Now eBay is gearing up to protect its turf from Amazon, which launched its web services business in Australia last year, and has been rumoured to be looking at local retail opportunities.

eBay payments unit PayPal has for a long time claimed it is not a competitor to banks. Now eBay is making similar strongly worded claims about not competing with retailers.

PayPal spokesperson Adrian Christie said retailers had to ask whether organisations like Amazon were service providers or retailers.

“These are the questions that retailers have to look at today as you look at who is your friend and who is your foe,” Christie said.

“The declaration we’re making today is we do not compete with retail and our objective is to partner because if we can turn more sales to Australian retailers we clip the ticket more often —that’s our business model.”

eBay and PayPal are betting on mobile as the channel that will help retailers succeed with the “omni-channel” strategy that all have been talking about, but few have actually delivered.

“Mobile devices are blurring the line between what we used to think of as on and offline commerce. These days it’s all just commerce,” said Sharkey.

She added that mobile customers were also more valuable, with a mobile purchase on average on an eBay app being twice the basket size as a purchase made online via the desktop.

“With point of sale technology you can bypass the register,” Sharkey said.

One example is Beat the Q, a PayPal partner that offers an app allowing consumers to order and pay for their coffee before they arrive at the café.

“Payments traditionally get in the way of what you want to do,” said Jeff Clementz, managing director of PayPal Australia.

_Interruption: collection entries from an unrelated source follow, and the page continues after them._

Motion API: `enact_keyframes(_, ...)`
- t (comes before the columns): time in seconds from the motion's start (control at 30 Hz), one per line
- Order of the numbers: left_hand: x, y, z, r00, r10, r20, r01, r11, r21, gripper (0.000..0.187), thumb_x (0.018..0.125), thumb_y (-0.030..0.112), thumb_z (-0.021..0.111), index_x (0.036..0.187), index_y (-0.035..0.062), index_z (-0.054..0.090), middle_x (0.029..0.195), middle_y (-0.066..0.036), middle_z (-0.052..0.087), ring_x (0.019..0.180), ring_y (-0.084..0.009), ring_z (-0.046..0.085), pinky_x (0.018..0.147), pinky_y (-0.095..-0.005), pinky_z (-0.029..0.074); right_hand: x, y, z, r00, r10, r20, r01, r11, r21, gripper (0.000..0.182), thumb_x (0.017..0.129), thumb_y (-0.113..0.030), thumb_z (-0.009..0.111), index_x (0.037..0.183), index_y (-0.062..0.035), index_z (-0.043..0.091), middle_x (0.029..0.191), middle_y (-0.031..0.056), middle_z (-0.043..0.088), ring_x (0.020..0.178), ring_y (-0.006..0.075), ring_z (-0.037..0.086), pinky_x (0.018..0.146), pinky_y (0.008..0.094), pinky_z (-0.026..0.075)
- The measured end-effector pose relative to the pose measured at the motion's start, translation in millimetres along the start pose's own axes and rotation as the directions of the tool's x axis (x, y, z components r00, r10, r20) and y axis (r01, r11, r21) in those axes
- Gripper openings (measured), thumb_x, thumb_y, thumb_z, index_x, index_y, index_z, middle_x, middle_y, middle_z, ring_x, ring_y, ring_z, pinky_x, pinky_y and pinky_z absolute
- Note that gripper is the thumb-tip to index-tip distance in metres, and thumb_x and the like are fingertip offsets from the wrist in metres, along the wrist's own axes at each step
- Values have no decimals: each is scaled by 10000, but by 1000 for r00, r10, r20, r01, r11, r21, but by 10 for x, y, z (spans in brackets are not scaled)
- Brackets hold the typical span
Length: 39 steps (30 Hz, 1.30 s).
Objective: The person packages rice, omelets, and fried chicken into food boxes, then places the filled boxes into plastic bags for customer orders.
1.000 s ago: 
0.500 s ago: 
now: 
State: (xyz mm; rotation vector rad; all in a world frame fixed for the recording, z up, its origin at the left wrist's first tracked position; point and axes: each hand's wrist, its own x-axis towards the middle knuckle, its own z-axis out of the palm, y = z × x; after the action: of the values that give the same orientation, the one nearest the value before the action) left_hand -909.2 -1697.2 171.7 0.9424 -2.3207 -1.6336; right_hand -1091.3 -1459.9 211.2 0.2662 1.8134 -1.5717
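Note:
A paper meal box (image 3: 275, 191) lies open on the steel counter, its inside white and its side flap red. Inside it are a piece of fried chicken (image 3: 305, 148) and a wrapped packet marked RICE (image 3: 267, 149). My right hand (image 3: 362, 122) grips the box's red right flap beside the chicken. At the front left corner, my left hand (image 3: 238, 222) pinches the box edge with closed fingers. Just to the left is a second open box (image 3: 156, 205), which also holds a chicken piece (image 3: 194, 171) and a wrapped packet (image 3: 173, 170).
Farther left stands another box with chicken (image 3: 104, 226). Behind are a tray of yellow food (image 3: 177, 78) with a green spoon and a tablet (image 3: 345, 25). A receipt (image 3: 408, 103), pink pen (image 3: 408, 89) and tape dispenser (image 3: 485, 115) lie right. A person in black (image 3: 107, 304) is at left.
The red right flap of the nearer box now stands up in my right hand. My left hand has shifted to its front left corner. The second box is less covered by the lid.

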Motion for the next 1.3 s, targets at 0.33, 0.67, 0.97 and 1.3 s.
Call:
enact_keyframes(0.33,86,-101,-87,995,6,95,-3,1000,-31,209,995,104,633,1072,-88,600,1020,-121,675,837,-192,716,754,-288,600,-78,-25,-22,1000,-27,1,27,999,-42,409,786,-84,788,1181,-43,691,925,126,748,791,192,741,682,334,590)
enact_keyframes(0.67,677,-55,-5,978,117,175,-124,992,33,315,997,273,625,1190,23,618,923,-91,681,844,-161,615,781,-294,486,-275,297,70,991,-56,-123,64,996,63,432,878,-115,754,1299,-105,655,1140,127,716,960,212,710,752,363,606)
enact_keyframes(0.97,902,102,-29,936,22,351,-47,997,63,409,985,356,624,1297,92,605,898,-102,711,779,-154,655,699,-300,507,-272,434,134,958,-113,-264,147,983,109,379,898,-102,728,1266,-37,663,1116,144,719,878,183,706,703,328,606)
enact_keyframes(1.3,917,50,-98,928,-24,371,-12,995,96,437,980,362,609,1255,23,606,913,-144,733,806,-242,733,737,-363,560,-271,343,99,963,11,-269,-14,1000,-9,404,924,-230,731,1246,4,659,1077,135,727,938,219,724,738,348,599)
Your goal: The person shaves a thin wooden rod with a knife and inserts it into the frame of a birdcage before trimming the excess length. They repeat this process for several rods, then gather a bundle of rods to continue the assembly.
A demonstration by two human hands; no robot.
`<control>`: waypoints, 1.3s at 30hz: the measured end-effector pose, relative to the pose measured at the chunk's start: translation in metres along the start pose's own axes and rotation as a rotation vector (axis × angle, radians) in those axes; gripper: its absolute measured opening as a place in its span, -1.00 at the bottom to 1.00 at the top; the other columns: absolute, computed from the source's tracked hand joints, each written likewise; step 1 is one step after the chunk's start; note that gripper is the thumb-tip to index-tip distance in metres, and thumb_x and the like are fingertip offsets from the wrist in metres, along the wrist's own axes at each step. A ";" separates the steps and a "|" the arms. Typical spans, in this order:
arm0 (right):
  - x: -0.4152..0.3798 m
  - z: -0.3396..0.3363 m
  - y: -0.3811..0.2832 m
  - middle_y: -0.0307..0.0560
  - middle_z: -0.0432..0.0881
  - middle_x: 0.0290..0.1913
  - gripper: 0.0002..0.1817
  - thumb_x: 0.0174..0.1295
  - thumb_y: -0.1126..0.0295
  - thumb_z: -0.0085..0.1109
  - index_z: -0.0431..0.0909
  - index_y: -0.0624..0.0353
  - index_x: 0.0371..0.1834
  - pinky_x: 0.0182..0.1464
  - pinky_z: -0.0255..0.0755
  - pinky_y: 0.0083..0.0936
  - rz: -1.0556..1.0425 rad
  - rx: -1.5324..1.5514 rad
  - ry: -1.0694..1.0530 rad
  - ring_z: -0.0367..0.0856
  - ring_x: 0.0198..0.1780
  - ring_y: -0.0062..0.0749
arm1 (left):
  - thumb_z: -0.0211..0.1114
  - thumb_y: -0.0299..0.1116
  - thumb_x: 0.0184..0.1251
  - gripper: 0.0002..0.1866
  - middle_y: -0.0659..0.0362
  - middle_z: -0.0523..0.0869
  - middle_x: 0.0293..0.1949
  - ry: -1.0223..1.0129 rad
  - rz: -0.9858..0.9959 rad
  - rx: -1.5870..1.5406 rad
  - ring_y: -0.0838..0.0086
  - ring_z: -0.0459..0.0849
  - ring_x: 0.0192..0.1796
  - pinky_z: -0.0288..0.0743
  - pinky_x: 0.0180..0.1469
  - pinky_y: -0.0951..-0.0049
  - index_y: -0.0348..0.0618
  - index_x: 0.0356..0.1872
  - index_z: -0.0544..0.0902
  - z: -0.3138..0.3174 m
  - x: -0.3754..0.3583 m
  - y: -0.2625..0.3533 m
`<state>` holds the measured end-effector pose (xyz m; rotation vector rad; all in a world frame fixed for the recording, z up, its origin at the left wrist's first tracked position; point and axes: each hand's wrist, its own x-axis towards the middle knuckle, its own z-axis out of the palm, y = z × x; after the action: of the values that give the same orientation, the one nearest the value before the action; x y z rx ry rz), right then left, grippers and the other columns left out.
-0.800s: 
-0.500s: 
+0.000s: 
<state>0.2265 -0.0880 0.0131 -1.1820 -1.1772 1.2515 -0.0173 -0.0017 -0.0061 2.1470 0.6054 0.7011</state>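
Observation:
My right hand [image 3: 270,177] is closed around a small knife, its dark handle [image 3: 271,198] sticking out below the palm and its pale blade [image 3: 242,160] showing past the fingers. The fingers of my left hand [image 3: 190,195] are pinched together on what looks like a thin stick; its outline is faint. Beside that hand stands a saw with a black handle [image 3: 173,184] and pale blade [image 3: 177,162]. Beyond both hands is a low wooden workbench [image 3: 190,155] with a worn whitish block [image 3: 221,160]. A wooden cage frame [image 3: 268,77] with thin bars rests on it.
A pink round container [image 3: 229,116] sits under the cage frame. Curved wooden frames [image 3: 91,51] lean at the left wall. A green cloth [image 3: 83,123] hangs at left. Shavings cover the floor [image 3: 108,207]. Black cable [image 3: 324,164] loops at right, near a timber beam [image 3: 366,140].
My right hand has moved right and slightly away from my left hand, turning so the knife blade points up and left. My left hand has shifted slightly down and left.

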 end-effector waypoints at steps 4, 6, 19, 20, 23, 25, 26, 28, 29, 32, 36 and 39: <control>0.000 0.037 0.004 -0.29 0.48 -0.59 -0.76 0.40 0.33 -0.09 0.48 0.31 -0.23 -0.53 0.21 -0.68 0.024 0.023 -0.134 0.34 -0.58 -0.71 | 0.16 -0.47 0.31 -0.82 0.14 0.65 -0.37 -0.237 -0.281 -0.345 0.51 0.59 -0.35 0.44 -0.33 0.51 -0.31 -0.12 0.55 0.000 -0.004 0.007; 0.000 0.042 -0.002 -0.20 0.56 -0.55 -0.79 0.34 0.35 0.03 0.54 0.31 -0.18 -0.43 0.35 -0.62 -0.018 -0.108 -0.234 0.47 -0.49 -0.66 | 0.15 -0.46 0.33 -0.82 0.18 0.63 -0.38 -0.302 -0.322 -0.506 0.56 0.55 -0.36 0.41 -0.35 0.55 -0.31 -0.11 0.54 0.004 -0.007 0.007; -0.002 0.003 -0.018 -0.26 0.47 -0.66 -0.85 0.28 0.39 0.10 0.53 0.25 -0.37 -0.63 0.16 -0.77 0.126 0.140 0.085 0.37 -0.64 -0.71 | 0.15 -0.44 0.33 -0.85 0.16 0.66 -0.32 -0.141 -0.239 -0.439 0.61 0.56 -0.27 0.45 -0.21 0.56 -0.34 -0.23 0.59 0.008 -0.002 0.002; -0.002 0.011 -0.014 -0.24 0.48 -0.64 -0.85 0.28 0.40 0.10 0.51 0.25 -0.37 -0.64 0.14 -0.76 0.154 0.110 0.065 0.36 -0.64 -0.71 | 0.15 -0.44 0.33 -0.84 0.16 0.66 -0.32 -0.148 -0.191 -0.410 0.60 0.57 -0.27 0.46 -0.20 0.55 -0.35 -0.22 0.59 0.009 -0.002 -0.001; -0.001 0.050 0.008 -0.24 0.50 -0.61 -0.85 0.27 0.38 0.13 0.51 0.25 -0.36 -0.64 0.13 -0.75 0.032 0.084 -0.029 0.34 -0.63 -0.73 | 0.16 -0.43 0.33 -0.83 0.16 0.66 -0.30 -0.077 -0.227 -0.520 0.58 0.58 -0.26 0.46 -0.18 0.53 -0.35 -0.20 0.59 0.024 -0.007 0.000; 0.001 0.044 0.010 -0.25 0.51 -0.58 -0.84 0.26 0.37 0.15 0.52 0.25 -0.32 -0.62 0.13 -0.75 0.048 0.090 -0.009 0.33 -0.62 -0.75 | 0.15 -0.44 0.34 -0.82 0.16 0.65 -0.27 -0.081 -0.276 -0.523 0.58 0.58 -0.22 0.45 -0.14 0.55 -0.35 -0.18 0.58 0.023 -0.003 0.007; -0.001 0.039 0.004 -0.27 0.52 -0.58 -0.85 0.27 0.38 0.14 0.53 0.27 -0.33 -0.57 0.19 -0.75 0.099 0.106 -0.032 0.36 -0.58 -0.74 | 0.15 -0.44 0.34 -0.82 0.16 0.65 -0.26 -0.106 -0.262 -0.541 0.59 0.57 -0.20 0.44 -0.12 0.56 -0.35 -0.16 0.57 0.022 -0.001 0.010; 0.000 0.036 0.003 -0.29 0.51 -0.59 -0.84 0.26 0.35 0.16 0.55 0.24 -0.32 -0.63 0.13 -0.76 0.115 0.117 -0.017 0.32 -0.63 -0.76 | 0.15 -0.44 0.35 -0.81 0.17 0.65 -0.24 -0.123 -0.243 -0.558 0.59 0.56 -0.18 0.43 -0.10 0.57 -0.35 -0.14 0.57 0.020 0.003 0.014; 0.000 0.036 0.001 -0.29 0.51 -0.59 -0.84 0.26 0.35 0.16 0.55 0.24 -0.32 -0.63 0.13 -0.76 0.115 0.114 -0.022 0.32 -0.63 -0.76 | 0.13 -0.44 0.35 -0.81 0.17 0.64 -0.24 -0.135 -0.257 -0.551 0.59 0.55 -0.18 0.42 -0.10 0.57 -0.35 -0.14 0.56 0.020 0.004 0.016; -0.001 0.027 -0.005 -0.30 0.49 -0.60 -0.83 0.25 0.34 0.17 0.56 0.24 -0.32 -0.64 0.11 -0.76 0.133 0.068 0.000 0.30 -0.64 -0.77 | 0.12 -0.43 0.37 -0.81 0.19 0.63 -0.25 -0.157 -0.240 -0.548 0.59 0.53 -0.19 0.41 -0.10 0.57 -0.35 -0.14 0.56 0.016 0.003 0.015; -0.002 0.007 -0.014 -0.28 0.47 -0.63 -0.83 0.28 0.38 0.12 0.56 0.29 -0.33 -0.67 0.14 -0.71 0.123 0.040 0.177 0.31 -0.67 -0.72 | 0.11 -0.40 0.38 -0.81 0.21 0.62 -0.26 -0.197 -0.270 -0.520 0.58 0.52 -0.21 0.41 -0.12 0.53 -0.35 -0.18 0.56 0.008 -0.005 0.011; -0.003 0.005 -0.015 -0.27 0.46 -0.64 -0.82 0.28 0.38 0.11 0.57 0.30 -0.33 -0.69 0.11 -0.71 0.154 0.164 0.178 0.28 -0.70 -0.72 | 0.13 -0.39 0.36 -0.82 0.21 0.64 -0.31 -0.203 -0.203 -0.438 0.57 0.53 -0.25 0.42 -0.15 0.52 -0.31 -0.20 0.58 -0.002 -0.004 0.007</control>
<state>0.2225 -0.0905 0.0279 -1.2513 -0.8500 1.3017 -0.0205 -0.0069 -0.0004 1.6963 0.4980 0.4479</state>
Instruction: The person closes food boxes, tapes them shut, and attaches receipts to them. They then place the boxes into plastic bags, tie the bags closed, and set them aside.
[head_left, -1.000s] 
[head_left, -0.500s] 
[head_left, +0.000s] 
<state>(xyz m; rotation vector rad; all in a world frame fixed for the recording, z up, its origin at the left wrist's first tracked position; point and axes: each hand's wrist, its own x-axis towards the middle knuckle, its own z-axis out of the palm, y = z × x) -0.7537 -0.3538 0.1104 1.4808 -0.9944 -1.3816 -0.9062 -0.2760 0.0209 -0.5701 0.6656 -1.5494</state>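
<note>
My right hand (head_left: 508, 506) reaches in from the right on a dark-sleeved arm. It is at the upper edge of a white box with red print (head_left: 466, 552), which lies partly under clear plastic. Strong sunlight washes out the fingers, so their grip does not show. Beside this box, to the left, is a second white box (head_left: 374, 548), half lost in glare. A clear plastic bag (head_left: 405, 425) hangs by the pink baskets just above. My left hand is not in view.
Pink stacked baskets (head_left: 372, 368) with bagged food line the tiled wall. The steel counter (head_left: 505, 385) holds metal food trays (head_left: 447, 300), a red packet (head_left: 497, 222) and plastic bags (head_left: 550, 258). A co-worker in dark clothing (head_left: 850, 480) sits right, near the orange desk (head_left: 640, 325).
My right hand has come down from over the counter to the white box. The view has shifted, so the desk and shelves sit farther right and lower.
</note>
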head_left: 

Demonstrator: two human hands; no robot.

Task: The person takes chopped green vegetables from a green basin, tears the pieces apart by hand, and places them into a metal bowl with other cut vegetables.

“With Beat the Q payment preferences are already stored, a customer orders their coffee and the application sends a message to the point of sale machine.”

eBay and PayPal are also seeking to leverage the massive amount of data they process to help retailers that might struggle to do it alone.

“I don’t think if you’re a Country Road the conversation around big data is a conversation that you’ve probably got the resources to fulfill,” said Christie.

In the US Magento is piloting a service that analyses eBay and PayPal consumer transaction data to provide merchants with recommendations such as the types of new products to offer, or pricing and loyalty campaigns based on consumer behaviour.

While big on loyalty campaigns, PayPal and eBay are wary of the potential for retailers to go too far with differentiated pricing.

“In regards to pricing differentiation based on IP address and postcode and geolocation and big brother I think we should all watch out for those things,” Christie said.

“I think the idea is to have a fair marketplace.”

Christie said the idea with a retailer that uses Magento would be to enable pricing changes to be reflected across multiple sites.

“You’ve changed a price point in the afternoon, does that mean you’ve got to get staff to change a price point across the 30 different locations that product might be listed?

"That shouldn’t be how it works, you should change a price point once and then that price point on eBay now represents what you’ve got on your home site and also wherever you’re listing your merchandise in other places.”